8. PREDISPOSING FACTORS (Mechanistic Basis)
| Factor | Mechanism of Increased Risk |
|---|
| Anticholinergic drugs | Impair sweating; blunt hypothalamic response (deplete dopamine) |
| Beta-blockers | Reduce cardiac output reserve; impair peripheral vasodilation |
| Calcium channel blockers | Reduce peripheral blood flow → impair sweating |
| Diuretics | Worsen dehydration and reduce plasma volume |
| Phenothiazines / TCAs | Anticholinergic + central dopamine depletion → impair preoptic nucleus function |
| Stimulants (cocaine, amphetamines) | Increase muscle activity → massive heat generation |
| Obesity | Poor heat conductance; increased metabolic heat; reduced fitness |
| Lack of acclimatization | Higher sweating threshold, lower sweat volume, lower plasma volume |
| Age extremes | Infants: underdeveloped thermoregulation.
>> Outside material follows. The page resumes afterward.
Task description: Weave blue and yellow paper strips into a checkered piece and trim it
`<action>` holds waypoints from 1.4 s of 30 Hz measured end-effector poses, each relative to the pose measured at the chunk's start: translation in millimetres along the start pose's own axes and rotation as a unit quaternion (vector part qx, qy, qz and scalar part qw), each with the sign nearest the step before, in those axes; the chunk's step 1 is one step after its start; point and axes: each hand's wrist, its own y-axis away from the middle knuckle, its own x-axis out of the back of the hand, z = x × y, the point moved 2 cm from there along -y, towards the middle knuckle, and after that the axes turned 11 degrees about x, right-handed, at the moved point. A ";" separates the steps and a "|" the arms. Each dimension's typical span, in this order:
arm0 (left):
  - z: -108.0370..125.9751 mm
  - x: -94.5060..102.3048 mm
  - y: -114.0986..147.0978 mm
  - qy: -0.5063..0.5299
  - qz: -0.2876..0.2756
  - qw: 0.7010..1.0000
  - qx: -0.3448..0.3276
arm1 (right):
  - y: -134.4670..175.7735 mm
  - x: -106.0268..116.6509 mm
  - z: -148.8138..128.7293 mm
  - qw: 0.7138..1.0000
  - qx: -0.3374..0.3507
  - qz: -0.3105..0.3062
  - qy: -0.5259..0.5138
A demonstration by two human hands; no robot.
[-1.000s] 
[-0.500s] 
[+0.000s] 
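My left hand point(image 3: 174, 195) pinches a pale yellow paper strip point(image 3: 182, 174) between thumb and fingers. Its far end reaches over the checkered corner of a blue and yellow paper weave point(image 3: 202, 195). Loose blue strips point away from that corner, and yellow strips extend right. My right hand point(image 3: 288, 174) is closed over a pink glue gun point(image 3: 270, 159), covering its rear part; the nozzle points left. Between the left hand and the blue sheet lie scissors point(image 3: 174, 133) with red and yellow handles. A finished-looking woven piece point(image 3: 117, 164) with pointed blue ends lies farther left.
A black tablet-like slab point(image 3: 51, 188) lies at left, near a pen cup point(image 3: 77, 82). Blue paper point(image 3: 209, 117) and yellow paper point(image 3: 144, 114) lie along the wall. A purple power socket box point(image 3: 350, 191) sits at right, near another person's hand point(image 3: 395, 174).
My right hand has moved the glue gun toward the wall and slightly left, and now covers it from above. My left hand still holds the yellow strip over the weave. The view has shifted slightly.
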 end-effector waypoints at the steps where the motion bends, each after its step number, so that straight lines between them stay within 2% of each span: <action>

Elderly: reduced cardiovascular reserve, polypharmacy, impaired thirst |
| Occlusive/constrictive clothing | Prevents evaporation of sweat from skin surface |
9. WHY ANTIPYRETICS DON'T WORK IN HEATSTROKE
This is a critical pathophysiologic distinction:
- Fever = elevated hypothalamic set-point driven by pyrogens → antipyretics (NSAIDs, acetaminophen) work by blocking pyrogen action at the hypothalamic receptor
- Heatstroke = thermoregulatory system has collapsed entirely; the hypothalamic set-point is NOT elevated — the body simply cannot dissipate the heat load
Therefore:
- NSAIDs (salicylates) are harmful — they further uncouple oxidative phosphorylation and worsen coagulopathies
- Acetaminophen is harmful — further stresses an already failing liver
- Dantrolene is ineffective unless the mechanism is malignant hyperthermia (which involves abnormal ryanodine receptor-mediated calcium release)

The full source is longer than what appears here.